Five weeks ago, I was sitting on the front stoop of my house, enjoying a cherry popsicle with my little sister and less than four miles away George Floyd was being suffocated by the knee of police officer Derek Chauvin. As I turned to my sister and read her the joke from my popsicle stick, George Floyd craned his neck and told the police officers, “I can’t breathe.” My sister gave me a sympathy laugh, George Floyd did not get any sympathy at all.
This juxtaposition of experiences is a perfect microcosm of the racial divide in Minneapolis. While I was enjoying a sunny summer day with my younger sister, George Floyd was being racially profiled and violently murdered at the hands of the police. We are two people occupying the same space — a mere four miles apart — and yet each of our lives would be unrecognizable to the other.
It is inexcusable that it took the violent murder of George Floyd in order for me to begin to see the dichotomy between the white and Black experience in Minneapolis. It was not until the protest was literally brought to my front door that I started to question this place I call home. If I am being honest, I was not ignorant before. I noticed the lack of Black people in the spaces I occupied growing up, and I actively chose to ignore the reality. I made excuses because I am able to, that is my white privilege. But I cannot look away anymore.
The whiteness of my community is not a coincidence. On September 9th, 1948 a racial covenant was written into the warranty deed of the property that would one day become my home. The covenant stated, this property “shall not be sold, leased, mortgaged, used or occupied, nor any right thereto be granted, given or permitted to any person other than a member of the Caucasian race.” I could not live in my house if I was not white, and while the covenant no longer exists, a largely white neighborhood still does.
We cannot begin to address the inequities of the present until we understand the inequities of the past and how we are still contributing to those racist systems. The racial covenants of the 1900s created demographic patterns that still exist in Minneapolis today. While 78 percent of white families own homes in the Twin Cities, only 25 percent of Black families have a title to their residence. This disparity reinforces other inequalities in employment, education, health care and access to outdoor spaces.
So, to all the white people of Minneapolis who — like myself — were shocked at the murder of George Floyd. To everyone who asked themselves, how could such a terrible thing happen in such a “good” place? It is time we relearned what it means to live in Minneapolis. The murder of George Floyd did not come as a shock to the Black community. In fact, the Minneapolis NAACP quite literally saw it coming. In 2015, the NAACP predicted Minneapolis would be the next Ferguson. Nekima Levy-Pounds, the Minneapolis NAACP president, summed up the reality of the situation saying, “the narrative has been that Minneapolis is one of the most livable cities, one of the most literate and one of the most affluent. We’re saying yes, but for white people.”

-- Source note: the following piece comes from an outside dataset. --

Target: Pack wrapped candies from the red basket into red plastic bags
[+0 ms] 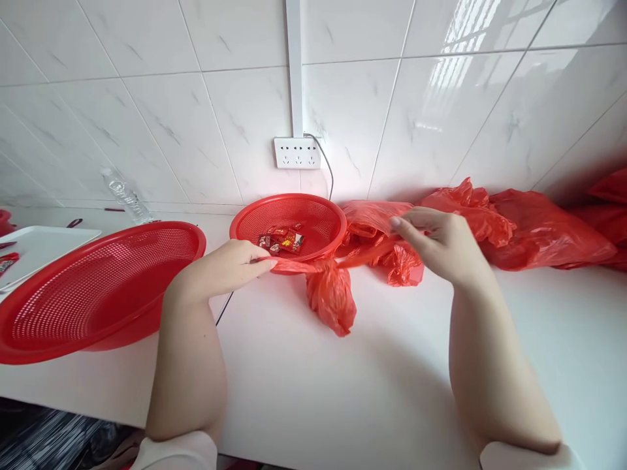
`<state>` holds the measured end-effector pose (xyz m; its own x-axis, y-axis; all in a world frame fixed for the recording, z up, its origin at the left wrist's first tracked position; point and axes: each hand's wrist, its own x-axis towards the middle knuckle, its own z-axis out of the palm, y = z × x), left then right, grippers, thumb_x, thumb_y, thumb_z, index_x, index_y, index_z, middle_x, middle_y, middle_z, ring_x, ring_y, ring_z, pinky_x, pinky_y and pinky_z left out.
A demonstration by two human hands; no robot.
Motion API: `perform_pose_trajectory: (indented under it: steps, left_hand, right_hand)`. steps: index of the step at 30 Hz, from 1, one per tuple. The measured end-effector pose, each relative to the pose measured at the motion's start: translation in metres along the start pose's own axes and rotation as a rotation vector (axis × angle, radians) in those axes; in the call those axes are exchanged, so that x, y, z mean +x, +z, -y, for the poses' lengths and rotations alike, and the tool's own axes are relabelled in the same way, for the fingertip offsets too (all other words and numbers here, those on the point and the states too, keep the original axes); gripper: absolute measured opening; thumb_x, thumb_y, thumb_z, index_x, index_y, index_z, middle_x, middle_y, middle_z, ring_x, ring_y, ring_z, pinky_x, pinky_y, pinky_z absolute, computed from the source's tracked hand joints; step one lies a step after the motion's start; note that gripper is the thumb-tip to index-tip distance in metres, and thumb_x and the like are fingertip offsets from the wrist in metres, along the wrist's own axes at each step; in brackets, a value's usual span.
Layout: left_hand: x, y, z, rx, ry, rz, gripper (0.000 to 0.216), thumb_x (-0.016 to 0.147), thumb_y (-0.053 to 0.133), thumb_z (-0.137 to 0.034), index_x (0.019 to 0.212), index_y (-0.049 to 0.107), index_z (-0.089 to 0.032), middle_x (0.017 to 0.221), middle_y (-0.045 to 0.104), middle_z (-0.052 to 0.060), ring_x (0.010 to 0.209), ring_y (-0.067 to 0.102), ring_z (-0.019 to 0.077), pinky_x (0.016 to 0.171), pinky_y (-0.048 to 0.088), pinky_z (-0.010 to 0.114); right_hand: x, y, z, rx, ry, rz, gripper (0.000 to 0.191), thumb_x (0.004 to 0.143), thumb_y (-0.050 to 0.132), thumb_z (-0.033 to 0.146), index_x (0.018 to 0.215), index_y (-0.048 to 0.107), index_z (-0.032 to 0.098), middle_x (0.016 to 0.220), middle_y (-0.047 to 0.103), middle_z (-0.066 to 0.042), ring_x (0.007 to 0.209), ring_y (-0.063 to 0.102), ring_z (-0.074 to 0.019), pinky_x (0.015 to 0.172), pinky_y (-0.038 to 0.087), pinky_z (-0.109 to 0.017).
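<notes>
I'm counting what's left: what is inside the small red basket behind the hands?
A few red-wrapped packets lie in the small red basket. The left hand and the red bag it holds cover the near edge.

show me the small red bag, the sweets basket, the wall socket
small red bag [332,299]: head view, bulging lower body
sweets basket [321,224]: head view, bare inner wall
wall socket [296,153]: head view, middle of faceplate

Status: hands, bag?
Left hand, right hand: each pinching a handle of the red bag, stretched taut. Bundle hangs between them. Basket close behind.
</notes>
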<state>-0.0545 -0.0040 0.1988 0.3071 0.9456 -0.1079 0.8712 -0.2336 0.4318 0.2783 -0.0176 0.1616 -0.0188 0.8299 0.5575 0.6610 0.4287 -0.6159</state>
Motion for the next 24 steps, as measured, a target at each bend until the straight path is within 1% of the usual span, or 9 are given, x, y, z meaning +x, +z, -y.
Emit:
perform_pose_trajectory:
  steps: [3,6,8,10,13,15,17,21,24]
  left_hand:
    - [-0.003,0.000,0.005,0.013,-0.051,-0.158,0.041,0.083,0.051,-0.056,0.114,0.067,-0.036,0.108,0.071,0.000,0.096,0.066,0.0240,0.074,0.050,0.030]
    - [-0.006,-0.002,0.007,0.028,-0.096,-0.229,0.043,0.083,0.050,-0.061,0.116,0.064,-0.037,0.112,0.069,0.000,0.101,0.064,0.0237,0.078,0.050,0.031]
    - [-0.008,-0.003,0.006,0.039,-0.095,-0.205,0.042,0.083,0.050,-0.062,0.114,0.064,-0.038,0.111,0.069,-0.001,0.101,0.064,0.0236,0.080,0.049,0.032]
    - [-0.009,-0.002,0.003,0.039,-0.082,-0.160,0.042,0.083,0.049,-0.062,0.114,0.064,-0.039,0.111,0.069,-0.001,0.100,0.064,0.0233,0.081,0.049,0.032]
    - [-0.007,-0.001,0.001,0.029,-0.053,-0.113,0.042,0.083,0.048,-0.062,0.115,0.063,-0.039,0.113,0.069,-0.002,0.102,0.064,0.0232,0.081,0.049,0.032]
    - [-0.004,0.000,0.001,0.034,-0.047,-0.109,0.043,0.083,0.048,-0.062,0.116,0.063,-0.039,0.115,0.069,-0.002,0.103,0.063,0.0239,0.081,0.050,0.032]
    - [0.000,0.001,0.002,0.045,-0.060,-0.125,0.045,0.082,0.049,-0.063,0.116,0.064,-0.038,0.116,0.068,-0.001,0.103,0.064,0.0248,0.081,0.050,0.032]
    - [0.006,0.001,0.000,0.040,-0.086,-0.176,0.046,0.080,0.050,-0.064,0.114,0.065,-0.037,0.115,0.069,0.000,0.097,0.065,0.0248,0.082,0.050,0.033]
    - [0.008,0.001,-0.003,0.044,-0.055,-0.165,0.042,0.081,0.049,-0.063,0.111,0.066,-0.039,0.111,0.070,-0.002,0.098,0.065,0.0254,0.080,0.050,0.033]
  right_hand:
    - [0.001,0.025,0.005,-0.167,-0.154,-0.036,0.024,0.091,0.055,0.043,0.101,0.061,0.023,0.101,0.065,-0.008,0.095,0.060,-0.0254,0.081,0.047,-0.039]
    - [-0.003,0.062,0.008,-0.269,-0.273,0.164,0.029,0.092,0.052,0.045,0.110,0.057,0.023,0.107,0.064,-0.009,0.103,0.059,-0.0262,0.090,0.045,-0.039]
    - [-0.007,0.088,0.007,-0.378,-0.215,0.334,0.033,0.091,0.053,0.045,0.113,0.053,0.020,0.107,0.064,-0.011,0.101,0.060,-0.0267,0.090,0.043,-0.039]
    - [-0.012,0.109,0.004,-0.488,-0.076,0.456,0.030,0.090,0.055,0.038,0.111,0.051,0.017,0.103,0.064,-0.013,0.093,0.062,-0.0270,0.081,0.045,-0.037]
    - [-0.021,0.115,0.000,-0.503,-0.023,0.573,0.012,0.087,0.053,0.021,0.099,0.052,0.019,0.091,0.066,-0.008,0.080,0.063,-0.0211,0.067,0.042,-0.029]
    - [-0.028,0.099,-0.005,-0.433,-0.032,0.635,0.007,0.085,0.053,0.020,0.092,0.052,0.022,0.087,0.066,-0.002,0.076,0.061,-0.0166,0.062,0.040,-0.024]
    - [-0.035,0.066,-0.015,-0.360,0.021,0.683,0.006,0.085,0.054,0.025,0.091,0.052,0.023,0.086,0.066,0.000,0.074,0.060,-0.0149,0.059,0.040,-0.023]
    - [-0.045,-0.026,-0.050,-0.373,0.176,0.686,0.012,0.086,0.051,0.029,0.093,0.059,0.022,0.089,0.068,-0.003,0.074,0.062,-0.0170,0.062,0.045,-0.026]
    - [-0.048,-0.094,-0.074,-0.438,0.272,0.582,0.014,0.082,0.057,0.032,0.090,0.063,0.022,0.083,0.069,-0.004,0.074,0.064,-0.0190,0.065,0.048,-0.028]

I am only just beginning the work to relearn the history of my community through a lens that includes systemic racism. This work is not a box to be checked. To be truly anti-racist, I must reaffirm my commitment everyday. As I reflect on my experiences as a resident, student, voter, and environmental advocate in Minneapolis, I must continually question the spaces I occupy. Who else is occupying these spaces? Who is missing? What systems prevent these people from equal access?
Most importantly, I am trying my best to show up. I am showing up for the protests in my community. I am showing up for sit-ins at the Police Department Union. I am showing up to clean-up after marches. I am showing up to raise money for local racial justice groups. I am showing up for the BIPOC-led discussions at my organizations. I am showing up to my newly joined anti-racist book club. I am not leading. There are already Black community leaders who have been long committed to doing this work. But I will continue to show up, and I hope my fellow white environmentalists will join me.